▶ _Exercise requirements_
Reproduce the data in full, exactly.

▶ _Source data_

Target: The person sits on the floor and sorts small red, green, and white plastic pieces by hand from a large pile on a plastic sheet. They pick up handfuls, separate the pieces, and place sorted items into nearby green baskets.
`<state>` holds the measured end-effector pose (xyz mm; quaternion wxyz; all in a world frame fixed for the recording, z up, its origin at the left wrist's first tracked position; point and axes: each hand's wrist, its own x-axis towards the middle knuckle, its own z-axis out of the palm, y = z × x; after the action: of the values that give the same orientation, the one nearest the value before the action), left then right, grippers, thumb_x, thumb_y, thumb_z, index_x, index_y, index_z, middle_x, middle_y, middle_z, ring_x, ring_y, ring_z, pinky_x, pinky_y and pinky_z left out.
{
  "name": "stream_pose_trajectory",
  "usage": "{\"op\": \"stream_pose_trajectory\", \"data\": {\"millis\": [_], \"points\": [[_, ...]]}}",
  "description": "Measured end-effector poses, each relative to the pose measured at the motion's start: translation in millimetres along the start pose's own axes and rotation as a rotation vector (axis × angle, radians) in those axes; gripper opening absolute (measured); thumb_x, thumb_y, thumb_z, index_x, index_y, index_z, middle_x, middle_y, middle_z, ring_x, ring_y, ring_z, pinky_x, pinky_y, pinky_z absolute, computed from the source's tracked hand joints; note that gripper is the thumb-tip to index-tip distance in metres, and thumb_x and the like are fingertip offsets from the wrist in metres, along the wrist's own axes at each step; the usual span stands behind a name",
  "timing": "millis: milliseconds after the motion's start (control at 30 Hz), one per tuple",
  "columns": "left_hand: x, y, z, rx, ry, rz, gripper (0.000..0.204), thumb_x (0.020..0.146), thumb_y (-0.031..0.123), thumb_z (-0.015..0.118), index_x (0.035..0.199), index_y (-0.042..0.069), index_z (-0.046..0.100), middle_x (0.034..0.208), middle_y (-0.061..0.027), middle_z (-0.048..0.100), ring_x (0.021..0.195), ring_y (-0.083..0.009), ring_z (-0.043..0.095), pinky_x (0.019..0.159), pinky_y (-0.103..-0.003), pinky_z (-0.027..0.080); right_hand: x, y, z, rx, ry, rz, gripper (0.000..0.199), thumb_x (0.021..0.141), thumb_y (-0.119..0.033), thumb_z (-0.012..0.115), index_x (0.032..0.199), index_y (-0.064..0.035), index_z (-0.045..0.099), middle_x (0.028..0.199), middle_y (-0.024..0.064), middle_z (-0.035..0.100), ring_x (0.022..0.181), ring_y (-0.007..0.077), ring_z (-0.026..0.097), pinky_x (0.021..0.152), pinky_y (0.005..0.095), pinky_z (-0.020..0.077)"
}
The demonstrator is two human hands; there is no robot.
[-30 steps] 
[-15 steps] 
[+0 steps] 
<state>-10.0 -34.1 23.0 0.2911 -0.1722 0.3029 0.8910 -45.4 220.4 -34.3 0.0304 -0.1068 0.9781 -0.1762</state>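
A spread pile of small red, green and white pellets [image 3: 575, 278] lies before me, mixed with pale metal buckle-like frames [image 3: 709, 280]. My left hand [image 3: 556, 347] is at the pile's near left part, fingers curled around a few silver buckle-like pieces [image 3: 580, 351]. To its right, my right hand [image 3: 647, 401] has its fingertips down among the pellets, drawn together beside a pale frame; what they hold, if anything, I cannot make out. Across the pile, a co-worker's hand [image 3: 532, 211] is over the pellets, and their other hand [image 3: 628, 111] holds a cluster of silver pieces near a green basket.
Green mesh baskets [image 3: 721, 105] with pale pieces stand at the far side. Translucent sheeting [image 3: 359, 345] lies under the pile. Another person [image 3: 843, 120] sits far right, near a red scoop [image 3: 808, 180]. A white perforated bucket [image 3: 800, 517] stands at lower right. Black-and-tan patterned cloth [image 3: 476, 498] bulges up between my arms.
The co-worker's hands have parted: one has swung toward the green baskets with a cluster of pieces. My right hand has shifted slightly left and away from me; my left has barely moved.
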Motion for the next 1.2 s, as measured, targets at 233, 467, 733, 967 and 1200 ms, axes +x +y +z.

▶ _Finished task_
Target: The person sits on the floor and sorts small red, green, and white plastic pieces by hand from a large pile on a plastic sheet. They pick up handfuls, separate the pieces, and place sorted items into nearby green baskets.
`<state>` holds the measured end-effector pose (xyz mm; quaternion wxyz; all in a world frame fixed for the recording, z up, its origin at the left wrist's first tracked position; point and axes: each hand's wrist, its own x-axis towards the middle knuckle, its own z-axis out of the palm, y = z × x; after the action: of the values that give the same orientation, the one nearest the value before the action), left then right, grippers, thumb_x, thumb_y, thumb_z, index_x, index_y, index_z, middle_x, middle_y, middle_z, ring_x, ring_y, ring_z, pinky_x, pinky_y and pinky_z left out.
{
  "name": "stream_pose_trajectory",
  "usage": "{\"op\": \"stream_pose_trajectory\", \"data\": {\"millis\": [_], \"points\": [[_, ...]]}}",
  "description": "Measured end-effector poses, each relative to the pose measured at the motion's start: translation in millimetres along the start pose's own axes and rotation as a rotation vector (axis × angle, radians) in those axes; gripper opening absolute (measured); thumb_x, thumb_y, thumb_z, index_x, index_y, index_z, middle_x, middle_y, middle_z, ring_x, ring_y, ring_z, pinky_x, pinky_y, pinky_z absolute, computed from the source's tracked hand joints; note that gripper is the thumb-tip to index-tip distance in metres, and thumb_x and the like are fingertip offsets from the wrist in metres, along the wrist's own axes at each step; the usual span stands behind a name",
  "timing": "millis: milliseconds after the motion's start (control at 30 Hz), one per tuple",
  "columns": "left_hand: x, y, z, rx, ry, rz, gripper (0.000..0.204), thumb_x (0.020..0.146), thumb_y (-0.031..0.123), thumb_z (-0.015..0.118), index_x (0.035..0.199), index_y (-0.042..0.069), index_z (-0.046..0.100), middle_x (0.034..0.208), middle_y (-0.061..0.027), middle_z (-0.048..0.100), ring_x (0.021..0.195), ring_y (-0.083..0.009), ring_z (-0.043..0.095), pinky_x (0.019..0.159), pinky_y (-0.103..-0.003), pinky_z (-0.027..0.080); right_hand: x, y, z, rx, ry, rz, gripper (0.000..0.199), thumb_x (0.021..0.141), thumb_y (-0.119..0.033), thumb_z (-0.012..0.115), index_x (0.032..0.199), index_y (-0.064..0.035), index_z (-0.045..0.099), middle_x (0.028..0.199), middle_y (-0.024..0.064), middle_z (-0.035..0.100), ring_x (0.022..0.181), ring_y (-0.007..0.077), ring_z (-0.026..0.097), pinky_x (0.021..0.152), pinky_y (0.005..0.095), pinky_z (-0.020..0.077)"
}
The demonstrator is two human hands; there is no robot.
[-30 steps] 
[-15 steps] 
[+0 steps] 
<state>-10.0 -34.1 23.0 0.2911 -0.1722 0.3029 0.8910 -45.4 220.4 -34.3 0.0304 -0.1068 0.9781 -0.1762</state>
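A spread pile of small red, green and white pellets [image 3: 575, 278] lies before me, mixed with pale metal buckle-like frames [image 3: 709, 280]. My left hand [image 3: 556, 347] is at the pile's near left part, fingers curled around a few silver buckle-like pieces [image 3: 580, 351]. To its right, my right hand [image 3: 647, 401] has its fingertips down among the pellets, drawn together beside a pale frame; what they hold, if anything, I cannot make out. Across the pile, a co-worker's hand [image 3: 532, 211] is over the pellets, and their other hand [image 3: 628, 111] holds a cluster of silver pieces near a green basket.
Green mesh baskets [image 3: 721, 105] with pale pieces stand at the far side. Translucent sheeting [image 3: 359, 345] lies under the pile. Another person [image 3: 843, 120] sits far right, near a red scoop [image 3: 808, 180]. A white perforated bucket [image 3: 800, 517] stands at lower right. Black-and-tan patterned cloth [image 3: 476, 498] bulges up between my arms.
The co-worker's hands have parted: one has swung toward the green baskets with a cluster of pieces. My right hand has shifted slightly left and away from me; my left has barely moved.
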Motion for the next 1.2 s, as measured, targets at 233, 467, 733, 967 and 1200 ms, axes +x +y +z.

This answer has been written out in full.